- ACTION ITEM
What you should output is the data below, unchanged in every character.

- RAW DATA
=====

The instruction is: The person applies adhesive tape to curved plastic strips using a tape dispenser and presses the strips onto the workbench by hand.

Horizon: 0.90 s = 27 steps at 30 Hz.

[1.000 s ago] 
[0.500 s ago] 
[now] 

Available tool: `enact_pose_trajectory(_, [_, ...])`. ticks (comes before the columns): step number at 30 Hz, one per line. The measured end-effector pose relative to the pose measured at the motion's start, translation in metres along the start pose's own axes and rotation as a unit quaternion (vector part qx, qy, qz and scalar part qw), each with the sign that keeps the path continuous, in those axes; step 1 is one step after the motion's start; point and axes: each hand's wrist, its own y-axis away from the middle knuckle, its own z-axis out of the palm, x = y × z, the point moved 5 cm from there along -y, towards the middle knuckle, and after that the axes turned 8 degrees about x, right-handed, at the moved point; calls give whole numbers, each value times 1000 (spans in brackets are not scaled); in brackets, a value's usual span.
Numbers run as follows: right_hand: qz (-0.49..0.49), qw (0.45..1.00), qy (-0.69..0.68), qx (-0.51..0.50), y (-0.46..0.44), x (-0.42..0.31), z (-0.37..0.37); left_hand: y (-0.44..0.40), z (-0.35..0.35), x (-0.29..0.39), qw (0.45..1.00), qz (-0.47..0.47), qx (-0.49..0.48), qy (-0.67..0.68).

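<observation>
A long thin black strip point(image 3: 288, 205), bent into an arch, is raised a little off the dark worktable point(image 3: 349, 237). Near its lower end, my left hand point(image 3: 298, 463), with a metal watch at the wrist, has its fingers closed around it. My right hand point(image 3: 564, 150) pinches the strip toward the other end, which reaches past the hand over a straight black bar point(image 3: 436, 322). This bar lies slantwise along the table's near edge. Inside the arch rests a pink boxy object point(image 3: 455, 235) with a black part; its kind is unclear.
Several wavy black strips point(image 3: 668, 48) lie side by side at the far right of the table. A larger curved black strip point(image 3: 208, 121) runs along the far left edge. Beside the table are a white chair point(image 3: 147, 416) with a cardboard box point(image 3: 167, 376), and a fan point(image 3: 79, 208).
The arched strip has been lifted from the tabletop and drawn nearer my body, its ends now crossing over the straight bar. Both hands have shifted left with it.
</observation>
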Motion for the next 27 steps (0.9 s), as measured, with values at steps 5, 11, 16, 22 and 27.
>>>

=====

- REPLY
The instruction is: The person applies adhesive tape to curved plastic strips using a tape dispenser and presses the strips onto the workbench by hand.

Horizon: 0.90 s = 27 steps at 30 Hz.

[1.000 s ago] 
[0.500 s ago] 
[now] 

Available tool: `enact_pose_trajectory(_, [_, ...])`. ticks (comes before the columns): step number at 30 Hz, one per line. The measured end-effector pose relative to the pose measured at the motion's start, translation in metres along the start pose's own axes and rotation as a unit quaternion (vector part qx, qy, qz and scalar part qw), each with the sign that keeps the path continuous, in those axes; step 1 is one step after the motion's start; point and axes: each hand's wrist, its own y-axis away from the middle knuckle, its own z-axis out of the palm, x = y × z, the point moved 5 cm from there along -y, towards the middle knuckle, and after that the axes turned 8 degrees about x, right-handed, at the moved point; calls give whole numbers, each value times 1000 (spans in brackets are not scaled); in brackets, a value's usual span.
Numbers run as follows: right_hand: qz (-0.49..0.49), qw (0.45..1.00), qy (-0.69..0.68), qx (-0.51..0.50), y (-0.46..0.44), x (-0.42..0.31), z (-0.37..0.37); left_hand: y (-0.44..0.40), z (-0.35..0.35), x (-0.29..0.39), qw (0.45..1.00), qz (-0.47..0.47), qx (-0.49..0.48), qy (-0.67..0.68).

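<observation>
A long thin black strip point(image 3: 288, 205), bent into an arch, is raised a little off the dark worktable point(image 3: 349, 237). Near its lower end, my left hand point(image 3: 298, 463), with a metal watch at the wrist, has its fingers closed around it. My right hand point(image 3: 564, 150) pinches the strip toward the other end, which reaches past the hand over a straight black bar point(image 3: 436, 322). This bar lies slantwise along the table's near edge. Inside the arch rests a pink boxy object point(image 3: 455, 235) with a black part; its kind is unclear.
Several wavy black strips point(image 3: 668, 48) lie side by side at the far right of the table. A larger curved black strip point(image 3: 208, 121) runs along the far left edge. Beside the table are a white chair point(image 3: 147, 416) with a cardboard box point(image 3: 167, 376), and a fan point(image 3: 79, 208).
The arched strip has been lifted from the tabletop and drawn nearer my body, its ends now crossing over the straight bar. Both hands have shifted left with it.
</observation>
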Motion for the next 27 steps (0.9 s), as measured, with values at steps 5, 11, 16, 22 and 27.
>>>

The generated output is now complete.